## Problem details
The result should be every line in the data below that carries the string "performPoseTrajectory".

*** Opening Stored data ***

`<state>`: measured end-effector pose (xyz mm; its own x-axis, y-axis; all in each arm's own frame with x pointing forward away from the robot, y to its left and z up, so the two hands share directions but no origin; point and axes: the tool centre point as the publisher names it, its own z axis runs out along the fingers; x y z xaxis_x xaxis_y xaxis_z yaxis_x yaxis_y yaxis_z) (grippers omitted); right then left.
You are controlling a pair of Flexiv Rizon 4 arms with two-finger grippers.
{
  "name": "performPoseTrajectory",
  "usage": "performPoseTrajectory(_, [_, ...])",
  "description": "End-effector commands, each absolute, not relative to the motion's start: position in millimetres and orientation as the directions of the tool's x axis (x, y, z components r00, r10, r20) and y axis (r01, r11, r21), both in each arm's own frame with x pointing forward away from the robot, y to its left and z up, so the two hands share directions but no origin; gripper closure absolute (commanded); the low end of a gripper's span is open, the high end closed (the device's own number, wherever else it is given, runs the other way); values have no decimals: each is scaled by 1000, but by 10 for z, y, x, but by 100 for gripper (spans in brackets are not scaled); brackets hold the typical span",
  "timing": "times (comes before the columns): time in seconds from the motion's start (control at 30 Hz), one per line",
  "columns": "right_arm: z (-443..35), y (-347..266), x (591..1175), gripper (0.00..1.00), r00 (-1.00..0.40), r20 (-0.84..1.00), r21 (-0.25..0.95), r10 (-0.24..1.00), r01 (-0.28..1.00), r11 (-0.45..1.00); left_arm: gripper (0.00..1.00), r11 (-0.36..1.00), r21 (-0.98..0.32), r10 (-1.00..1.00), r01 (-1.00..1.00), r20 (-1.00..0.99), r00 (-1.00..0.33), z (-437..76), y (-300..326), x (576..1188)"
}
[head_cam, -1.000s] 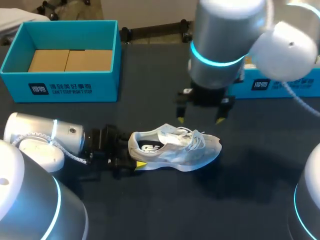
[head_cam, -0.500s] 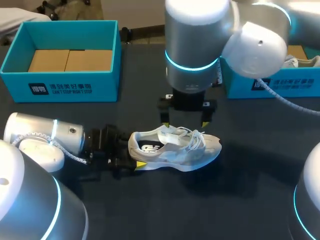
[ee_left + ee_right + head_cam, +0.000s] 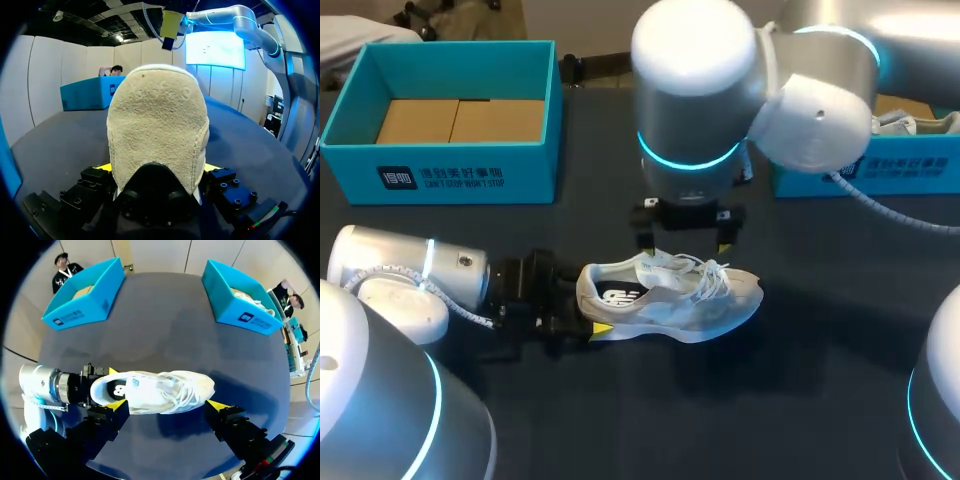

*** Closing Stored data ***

## Response
  "name": "performPoseTrajectory",
  "usage": "performPoseTrajectory(_, [_, ...])",

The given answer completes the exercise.